• [Task details] From the data below, please reproduce exactly everything from the line that contains "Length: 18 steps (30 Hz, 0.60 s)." down to the line that contains "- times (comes", with both ends included.

• [Record extracts]

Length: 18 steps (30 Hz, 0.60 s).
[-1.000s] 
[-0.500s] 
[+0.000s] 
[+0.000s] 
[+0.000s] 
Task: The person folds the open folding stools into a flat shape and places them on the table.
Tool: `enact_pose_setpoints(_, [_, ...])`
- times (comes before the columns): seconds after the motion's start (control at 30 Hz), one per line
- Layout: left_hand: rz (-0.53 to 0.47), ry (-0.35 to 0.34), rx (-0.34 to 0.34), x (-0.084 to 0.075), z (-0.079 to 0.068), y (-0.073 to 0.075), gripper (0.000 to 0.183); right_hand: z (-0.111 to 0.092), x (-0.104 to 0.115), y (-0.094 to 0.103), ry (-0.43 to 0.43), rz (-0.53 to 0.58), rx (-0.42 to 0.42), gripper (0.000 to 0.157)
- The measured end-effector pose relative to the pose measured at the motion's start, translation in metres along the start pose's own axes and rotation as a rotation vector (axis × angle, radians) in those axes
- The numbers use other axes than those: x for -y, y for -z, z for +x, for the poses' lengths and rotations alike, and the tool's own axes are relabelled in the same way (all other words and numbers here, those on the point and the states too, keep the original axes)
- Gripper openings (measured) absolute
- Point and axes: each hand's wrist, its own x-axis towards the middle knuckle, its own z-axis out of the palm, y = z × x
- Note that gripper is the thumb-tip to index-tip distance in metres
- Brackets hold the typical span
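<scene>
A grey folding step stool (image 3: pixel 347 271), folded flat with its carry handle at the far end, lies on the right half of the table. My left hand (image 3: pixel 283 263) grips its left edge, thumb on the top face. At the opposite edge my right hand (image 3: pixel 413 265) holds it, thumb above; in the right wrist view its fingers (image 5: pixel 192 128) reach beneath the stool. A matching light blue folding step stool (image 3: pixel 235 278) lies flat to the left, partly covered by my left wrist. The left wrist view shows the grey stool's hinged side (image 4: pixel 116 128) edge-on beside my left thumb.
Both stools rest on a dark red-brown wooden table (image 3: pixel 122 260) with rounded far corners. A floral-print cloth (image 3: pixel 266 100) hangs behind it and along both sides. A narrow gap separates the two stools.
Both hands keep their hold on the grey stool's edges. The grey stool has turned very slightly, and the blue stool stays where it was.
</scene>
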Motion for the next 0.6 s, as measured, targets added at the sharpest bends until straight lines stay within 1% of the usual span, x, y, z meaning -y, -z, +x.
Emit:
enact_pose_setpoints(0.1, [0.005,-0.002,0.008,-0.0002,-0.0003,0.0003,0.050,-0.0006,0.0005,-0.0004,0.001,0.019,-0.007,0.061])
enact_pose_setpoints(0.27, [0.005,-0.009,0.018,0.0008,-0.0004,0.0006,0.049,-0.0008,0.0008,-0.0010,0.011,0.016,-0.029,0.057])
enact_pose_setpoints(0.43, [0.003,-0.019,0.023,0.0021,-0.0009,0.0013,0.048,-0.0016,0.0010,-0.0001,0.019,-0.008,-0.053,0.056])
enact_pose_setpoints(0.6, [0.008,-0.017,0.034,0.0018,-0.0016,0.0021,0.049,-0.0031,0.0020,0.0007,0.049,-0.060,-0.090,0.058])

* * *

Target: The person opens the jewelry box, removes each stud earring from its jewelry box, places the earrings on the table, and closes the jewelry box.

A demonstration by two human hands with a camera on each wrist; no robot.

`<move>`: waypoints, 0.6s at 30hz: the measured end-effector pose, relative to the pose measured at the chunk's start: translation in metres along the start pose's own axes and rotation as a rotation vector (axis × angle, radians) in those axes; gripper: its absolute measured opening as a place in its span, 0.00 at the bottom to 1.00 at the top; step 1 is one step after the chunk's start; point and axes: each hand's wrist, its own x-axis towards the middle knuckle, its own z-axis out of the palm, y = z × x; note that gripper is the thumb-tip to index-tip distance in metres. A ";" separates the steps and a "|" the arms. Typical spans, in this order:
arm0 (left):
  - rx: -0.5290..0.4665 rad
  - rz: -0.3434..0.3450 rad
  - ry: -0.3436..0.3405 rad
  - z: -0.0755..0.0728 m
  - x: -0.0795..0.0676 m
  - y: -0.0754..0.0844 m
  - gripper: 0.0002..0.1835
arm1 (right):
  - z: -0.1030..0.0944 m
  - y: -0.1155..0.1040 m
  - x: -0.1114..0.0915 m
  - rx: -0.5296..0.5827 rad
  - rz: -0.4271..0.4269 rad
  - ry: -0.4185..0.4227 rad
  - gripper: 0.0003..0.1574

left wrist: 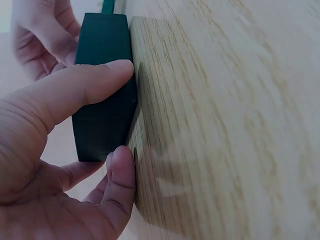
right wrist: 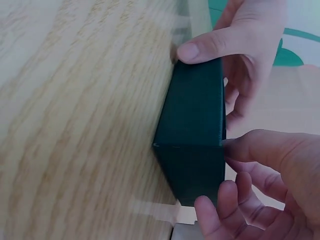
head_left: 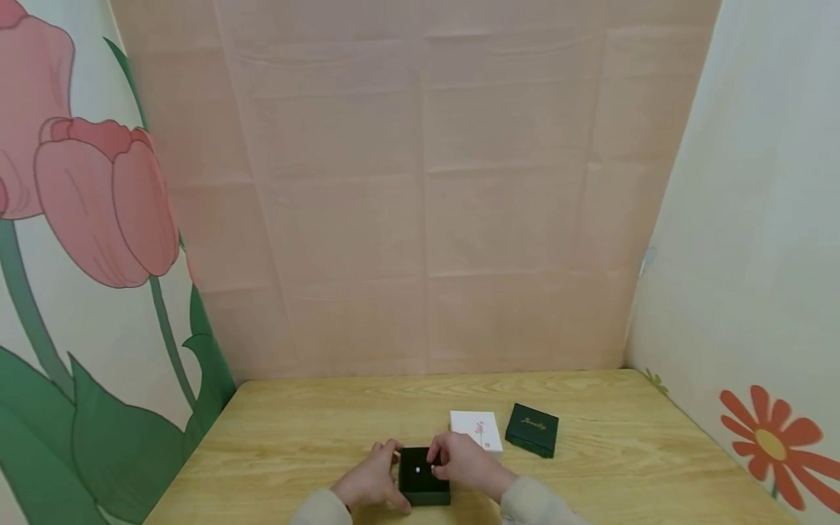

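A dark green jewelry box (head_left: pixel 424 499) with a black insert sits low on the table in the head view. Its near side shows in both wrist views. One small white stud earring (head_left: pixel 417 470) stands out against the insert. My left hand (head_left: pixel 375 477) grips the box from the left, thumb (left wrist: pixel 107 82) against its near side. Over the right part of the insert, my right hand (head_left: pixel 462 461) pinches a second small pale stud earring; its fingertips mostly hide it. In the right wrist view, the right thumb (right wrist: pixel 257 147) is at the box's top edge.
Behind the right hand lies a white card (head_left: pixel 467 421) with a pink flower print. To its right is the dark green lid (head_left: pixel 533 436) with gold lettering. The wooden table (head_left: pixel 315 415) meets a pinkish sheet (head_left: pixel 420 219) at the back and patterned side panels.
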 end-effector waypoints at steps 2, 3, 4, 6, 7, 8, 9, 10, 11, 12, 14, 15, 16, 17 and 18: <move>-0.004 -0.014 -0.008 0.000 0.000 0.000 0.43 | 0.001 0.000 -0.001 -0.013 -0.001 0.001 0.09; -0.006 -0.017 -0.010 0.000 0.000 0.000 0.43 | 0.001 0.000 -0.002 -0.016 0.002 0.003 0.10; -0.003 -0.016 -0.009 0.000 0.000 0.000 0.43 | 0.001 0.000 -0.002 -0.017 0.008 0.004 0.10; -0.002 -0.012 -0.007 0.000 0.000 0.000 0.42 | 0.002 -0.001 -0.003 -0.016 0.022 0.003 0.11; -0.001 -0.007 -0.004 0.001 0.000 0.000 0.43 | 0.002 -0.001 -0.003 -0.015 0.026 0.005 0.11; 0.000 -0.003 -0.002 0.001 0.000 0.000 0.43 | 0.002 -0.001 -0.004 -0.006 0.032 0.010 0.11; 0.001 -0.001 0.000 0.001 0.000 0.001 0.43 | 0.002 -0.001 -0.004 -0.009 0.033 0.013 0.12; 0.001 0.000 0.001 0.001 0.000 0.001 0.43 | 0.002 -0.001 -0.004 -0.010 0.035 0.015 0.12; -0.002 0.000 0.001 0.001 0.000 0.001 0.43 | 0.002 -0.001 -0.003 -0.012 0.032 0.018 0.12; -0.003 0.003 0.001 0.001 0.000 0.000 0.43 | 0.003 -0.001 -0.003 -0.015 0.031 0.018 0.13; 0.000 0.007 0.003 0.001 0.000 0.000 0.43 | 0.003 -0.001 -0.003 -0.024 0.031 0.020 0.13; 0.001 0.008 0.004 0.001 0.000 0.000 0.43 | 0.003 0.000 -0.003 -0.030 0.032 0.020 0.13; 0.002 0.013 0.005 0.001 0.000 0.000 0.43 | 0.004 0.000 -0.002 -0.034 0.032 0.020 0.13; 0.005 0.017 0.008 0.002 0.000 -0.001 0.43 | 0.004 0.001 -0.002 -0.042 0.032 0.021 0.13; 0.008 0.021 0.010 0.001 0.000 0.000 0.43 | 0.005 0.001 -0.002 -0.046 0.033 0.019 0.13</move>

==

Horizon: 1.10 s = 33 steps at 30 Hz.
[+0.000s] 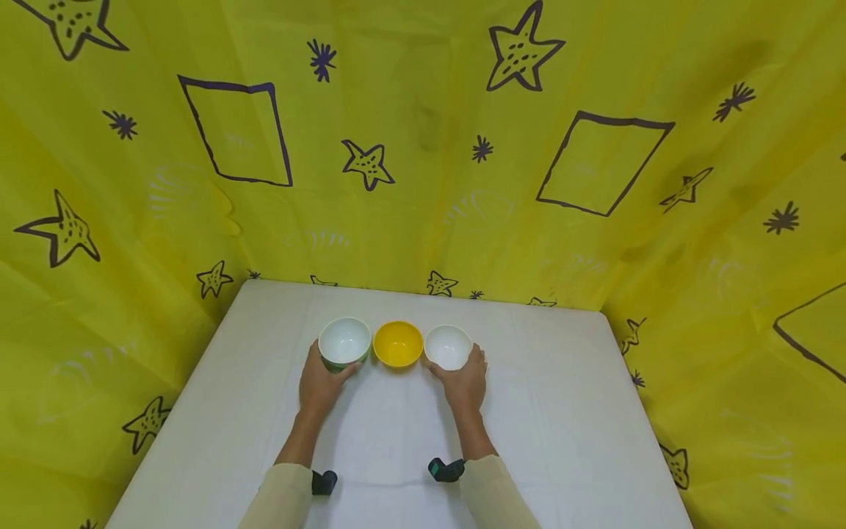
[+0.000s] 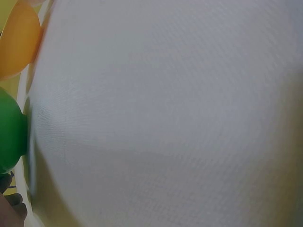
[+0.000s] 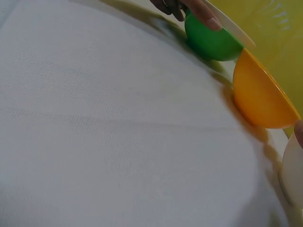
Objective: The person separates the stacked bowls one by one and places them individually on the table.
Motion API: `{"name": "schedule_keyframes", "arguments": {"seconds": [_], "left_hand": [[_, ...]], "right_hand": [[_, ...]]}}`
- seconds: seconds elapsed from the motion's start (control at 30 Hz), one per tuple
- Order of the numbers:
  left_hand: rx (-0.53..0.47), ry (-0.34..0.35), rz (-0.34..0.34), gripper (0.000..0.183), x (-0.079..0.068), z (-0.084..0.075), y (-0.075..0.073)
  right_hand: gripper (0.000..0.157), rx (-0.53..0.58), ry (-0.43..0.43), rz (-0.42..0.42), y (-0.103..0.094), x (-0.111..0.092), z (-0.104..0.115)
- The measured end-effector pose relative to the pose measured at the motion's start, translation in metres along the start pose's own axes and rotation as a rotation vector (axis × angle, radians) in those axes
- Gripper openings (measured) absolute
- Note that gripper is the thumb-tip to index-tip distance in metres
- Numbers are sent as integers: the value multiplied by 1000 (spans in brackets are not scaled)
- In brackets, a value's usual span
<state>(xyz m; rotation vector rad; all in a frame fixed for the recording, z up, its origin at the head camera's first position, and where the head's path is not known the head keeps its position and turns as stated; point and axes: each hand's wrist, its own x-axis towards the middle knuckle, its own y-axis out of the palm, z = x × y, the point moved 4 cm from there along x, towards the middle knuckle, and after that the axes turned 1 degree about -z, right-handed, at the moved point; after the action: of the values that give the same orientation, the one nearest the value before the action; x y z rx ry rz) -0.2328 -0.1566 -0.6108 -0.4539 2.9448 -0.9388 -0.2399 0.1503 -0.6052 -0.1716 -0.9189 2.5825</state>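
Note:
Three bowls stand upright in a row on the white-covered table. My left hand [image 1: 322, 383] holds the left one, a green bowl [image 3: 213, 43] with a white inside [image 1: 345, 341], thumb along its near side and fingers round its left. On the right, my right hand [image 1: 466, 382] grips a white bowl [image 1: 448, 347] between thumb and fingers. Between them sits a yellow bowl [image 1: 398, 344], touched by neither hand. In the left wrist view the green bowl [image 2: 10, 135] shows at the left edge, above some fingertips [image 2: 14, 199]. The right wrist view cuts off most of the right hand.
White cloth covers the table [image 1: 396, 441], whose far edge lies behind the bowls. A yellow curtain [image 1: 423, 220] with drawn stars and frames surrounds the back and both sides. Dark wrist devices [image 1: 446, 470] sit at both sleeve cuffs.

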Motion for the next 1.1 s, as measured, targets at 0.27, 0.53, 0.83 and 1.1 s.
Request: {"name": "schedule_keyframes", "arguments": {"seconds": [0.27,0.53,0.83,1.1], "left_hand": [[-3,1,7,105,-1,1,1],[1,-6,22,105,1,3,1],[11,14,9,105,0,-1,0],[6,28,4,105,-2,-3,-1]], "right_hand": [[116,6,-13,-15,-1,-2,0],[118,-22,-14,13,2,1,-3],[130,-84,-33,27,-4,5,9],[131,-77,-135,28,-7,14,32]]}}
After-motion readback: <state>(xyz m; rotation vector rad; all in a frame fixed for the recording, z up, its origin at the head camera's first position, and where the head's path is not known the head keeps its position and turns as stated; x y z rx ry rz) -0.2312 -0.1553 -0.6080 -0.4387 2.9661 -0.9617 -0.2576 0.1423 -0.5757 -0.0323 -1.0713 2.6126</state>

• [Output of the exercise]
Length: 18 steps (30 Hz, 0.60 s).
[-1.000s] 
[-0.500s] 
[+0.000s] 
[+0.000s] 
[+0.000s] 
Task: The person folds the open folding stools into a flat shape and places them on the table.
Tool: `enact_pose_setpoints(_, [_, ...])`
- times (comes before the columns): seconds after the motion's start (control at 30 Hz), one per line

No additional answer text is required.